> **Source data**
■ ■ ■ ■

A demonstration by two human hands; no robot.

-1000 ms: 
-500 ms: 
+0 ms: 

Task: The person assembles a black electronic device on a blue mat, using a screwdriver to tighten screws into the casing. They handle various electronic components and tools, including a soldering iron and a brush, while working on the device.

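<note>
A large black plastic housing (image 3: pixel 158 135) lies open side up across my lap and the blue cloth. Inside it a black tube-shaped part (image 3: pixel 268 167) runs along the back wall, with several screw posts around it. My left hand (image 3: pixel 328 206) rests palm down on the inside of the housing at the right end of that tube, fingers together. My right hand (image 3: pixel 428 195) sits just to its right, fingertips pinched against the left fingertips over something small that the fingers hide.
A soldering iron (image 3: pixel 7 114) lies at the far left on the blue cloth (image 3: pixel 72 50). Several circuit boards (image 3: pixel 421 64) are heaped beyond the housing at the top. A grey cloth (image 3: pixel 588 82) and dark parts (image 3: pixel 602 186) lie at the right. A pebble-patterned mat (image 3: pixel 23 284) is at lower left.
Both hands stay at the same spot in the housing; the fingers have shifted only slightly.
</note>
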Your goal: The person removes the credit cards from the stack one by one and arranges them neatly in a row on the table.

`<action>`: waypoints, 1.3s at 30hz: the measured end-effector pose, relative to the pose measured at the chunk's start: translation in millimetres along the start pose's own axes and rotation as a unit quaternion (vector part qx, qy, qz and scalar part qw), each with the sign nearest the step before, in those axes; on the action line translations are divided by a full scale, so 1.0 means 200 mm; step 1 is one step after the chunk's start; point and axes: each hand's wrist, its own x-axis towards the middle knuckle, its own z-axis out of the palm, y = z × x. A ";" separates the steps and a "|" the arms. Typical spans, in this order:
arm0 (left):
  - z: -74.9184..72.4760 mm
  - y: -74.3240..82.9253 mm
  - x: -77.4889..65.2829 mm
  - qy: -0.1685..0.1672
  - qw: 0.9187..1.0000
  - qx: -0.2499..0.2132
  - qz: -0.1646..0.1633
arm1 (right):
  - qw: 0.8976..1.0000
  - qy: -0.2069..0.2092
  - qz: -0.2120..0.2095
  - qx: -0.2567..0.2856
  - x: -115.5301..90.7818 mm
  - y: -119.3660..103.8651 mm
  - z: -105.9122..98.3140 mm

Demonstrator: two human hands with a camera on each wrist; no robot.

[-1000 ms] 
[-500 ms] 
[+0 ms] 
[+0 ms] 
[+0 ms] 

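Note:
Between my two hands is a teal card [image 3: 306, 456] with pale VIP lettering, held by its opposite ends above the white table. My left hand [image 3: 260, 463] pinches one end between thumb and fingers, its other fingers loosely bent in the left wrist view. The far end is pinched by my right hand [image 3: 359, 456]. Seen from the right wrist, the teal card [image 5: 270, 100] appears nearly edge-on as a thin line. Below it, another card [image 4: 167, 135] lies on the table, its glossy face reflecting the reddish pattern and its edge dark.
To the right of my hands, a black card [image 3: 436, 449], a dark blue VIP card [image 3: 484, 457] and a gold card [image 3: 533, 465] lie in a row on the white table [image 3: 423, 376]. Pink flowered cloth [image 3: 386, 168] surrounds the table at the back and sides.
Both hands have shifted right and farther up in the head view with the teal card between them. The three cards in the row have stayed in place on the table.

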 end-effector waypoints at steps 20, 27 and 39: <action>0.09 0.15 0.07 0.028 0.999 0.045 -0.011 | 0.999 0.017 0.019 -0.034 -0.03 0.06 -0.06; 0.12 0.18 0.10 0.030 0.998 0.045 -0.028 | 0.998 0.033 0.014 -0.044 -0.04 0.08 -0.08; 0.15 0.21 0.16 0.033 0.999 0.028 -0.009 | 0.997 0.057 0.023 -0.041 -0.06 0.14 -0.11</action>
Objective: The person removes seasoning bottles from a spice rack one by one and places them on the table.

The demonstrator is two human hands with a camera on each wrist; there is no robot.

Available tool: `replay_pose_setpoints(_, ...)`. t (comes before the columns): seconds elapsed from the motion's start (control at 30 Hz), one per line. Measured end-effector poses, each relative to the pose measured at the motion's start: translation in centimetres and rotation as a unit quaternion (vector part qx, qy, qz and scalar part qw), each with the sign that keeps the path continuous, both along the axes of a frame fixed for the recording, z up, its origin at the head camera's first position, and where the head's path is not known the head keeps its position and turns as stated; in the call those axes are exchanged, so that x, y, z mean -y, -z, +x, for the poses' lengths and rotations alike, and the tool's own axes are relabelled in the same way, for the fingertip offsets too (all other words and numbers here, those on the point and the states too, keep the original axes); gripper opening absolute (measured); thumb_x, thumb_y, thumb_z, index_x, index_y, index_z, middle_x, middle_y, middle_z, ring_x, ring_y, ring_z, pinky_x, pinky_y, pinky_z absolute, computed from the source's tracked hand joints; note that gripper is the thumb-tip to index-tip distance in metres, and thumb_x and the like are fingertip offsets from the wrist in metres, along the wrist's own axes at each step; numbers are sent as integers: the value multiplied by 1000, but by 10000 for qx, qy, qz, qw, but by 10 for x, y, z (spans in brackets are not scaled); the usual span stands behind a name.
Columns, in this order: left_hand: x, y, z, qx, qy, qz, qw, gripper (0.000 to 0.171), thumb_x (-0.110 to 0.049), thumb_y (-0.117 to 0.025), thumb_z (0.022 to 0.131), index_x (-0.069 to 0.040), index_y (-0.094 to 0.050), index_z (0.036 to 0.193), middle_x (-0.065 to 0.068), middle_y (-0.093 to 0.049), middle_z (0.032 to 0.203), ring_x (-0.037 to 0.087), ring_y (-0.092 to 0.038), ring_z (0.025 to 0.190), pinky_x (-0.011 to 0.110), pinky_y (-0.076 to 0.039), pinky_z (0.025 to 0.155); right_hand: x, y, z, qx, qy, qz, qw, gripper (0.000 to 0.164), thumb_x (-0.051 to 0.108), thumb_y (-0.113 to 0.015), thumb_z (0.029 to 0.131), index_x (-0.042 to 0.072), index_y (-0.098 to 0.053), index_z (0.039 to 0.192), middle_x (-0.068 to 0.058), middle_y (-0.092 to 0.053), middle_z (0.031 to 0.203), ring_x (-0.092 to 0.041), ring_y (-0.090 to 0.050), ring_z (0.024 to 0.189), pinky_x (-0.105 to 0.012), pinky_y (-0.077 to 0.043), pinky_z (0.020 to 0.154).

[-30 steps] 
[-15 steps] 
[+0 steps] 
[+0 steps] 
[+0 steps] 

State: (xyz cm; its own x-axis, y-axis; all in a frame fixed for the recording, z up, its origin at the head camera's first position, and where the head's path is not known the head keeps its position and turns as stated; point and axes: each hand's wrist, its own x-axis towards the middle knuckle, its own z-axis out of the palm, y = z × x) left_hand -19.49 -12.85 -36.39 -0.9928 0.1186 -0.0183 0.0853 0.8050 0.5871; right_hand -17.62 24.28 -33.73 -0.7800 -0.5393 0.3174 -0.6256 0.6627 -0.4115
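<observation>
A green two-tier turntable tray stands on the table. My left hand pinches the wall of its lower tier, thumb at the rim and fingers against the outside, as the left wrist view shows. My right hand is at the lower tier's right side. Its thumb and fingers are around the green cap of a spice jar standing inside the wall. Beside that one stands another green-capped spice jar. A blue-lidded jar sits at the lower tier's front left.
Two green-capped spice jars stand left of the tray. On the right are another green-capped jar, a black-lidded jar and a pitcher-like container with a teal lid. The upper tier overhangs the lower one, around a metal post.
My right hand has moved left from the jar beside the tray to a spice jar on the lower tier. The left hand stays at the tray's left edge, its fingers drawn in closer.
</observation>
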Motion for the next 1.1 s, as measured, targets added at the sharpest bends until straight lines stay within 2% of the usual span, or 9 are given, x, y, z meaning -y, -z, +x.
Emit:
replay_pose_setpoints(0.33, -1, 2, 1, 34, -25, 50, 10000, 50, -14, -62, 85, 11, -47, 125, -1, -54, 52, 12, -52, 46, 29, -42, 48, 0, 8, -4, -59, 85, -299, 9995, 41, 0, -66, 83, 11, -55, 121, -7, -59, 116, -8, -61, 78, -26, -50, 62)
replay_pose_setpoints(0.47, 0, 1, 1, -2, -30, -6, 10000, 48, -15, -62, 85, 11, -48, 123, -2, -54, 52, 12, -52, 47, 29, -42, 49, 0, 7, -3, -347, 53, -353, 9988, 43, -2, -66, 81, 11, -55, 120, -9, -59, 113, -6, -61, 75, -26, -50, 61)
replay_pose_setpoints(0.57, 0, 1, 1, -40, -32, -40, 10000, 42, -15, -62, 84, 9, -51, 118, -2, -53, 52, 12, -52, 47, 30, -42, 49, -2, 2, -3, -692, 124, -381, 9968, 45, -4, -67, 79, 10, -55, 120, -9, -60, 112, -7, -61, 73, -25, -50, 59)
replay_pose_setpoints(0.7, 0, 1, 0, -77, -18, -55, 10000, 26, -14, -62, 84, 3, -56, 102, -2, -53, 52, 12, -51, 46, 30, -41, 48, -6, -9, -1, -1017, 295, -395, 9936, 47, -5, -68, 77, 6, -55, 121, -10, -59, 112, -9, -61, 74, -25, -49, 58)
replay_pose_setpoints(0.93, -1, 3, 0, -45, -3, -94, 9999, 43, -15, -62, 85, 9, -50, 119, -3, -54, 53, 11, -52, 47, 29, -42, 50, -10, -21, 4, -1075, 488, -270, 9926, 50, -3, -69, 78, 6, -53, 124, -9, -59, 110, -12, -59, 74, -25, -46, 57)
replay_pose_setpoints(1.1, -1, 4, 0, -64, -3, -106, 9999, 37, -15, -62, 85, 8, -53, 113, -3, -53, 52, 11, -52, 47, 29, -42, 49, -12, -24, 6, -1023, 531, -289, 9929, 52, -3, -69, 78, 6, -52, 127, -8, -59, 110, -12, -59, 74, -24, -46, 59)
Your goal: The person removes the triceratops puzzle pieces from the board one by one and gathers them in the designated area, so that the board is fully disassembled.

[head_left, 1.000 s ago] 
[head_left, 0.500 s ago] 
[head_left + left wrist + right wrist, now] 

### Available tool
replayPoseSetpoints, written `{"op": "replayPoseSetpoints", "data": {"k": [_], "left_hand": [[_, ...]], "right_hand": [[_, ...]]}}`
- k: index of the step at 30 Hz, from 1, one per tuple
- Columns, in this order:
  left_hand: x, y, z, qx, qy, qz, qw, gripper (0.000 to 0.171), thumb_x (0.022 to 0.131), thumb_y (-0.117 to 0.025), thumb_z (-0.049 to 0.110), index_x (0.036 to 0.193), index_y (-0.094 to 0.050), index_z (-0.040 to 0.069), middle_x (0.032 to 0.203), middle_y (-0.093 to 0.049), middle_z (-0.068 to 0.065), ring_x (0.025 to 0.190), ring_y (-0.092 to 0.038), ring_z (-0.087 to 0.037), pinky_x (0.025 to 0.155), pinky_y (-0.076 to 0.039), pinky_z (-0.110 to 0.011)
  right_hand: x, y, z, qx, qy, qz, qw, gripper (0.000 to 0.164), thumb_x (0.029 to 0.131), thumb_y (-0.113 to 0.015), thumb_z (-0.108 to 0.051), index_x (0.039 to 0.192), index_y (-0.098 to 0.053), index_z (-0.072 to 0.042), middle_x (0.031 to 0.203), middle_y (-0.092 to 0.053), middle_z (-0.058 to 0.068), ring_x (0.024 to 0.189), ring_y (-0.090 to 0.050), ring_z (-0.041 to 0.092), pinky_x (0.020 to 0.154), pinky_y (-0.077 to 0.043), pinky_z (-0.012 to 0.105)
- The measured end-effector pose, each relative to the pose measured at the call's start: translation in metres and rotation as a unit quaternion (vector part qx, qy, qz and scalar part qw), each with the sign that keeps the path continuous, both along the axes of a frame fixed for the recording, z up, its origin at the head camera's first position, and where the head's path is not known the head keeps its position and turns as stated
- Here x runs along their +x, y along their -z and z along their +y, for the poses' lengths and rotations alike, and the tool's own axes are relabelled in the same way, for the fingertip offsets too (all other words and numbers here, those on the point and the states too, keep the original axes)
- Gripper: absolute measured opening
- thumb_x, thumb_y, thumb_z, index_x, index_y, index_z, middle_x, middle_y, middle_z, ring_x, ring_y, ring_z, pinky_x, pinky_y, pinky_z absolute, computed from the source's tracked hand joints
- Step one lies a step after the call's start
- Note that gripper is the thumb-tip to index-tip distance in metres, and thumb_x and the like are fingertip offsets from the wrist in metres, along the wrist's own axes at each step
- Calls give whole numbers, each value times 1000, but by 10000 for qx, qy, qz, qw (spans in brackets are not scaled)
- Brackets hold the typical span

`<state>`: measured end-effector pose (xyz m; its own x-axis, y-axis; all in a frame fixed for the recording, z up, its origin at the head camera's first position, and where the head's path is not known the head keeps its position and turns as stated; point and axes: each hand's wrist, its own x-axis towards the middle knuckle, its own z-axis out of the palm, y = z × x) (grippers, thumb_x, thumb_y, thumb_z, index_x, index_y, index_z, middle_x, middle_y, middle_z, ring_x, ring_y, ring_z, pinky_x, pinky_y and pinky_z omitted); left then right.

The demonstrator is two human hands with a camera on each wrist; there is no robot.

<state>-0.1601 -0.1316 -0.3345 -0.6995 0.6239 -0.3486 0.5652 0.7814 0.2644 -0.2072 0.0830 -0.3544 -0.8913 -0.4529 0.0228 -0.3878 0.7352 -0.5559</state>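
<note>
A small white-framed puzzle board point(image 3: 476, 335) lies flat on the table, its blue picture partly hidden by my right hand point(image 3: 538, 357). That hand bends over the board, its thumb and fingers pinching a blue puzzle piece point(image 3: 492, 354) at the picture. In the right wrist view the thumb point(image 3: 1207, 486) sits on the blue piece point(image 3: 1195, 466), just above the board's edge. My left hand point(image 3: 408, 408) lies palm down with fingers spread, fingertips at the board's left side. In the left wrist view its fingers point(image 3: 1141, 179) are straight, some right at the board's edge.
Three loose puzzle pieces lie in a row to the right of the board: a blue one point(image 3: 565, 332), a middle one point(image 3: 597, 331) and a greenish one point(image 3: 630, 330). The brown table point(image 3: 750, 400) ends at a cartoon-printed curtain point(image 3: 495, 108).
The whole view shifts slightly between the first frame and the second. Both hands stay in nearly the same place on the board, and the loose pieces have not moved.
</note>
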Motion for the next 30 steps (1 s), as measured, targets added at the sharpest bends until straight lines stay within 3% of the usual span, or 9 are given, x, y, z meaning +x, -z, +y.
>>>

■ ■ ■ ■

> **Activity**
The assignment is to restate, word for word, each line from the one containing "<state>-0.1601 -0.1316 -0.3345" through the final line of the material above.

> **Written response**
<state>-0.1601 -0.1316 -0.3345 -0.6995 0.6239 -0.3486 0.5652 0.7814 0.2644 -0.2072 0.0830 -0.3544 -0.8913 -0.4529 0.0228 -0.3878 0.7352 -0.5559</state>
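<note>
A small white-framed puzzle board point(image 3: 476, 335) lies flat on the table, its blue picture partly hidden by my right hand point(image 3: 538, 357). That hand bends over the board, its thumb and fingers pinching a blue puzzle piece point(image 3: 492, 354) at the picture. In the right wrist view the thumb point(image 3: 1207, 486) sits on the blue piece point(image 3: 1195, 466), just above the board's edge. My left hand point(image 3: 408, 408) lies palm down with fingers spread, fingertips at the board's left side. In the left wrist view its fingers point(image 3: 1141, 179) are straight, some right at the board's edge.
Three loose puzzle pieces lie in a row to the right of the board: a blue one point(image 3: 565, 332), a middle one point(image 3: 597, 331) and a greenish one point(image 3: 630, 330). The brown table point(image 3: 750, 400) ends at a cartoon-printed curtain point(image 3: 495, 108).
The whole view shifts slightly between the first frame and the second. Both hands stay in nearly the same place on the board, and the loose pieces have not moved.
</note>
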Motion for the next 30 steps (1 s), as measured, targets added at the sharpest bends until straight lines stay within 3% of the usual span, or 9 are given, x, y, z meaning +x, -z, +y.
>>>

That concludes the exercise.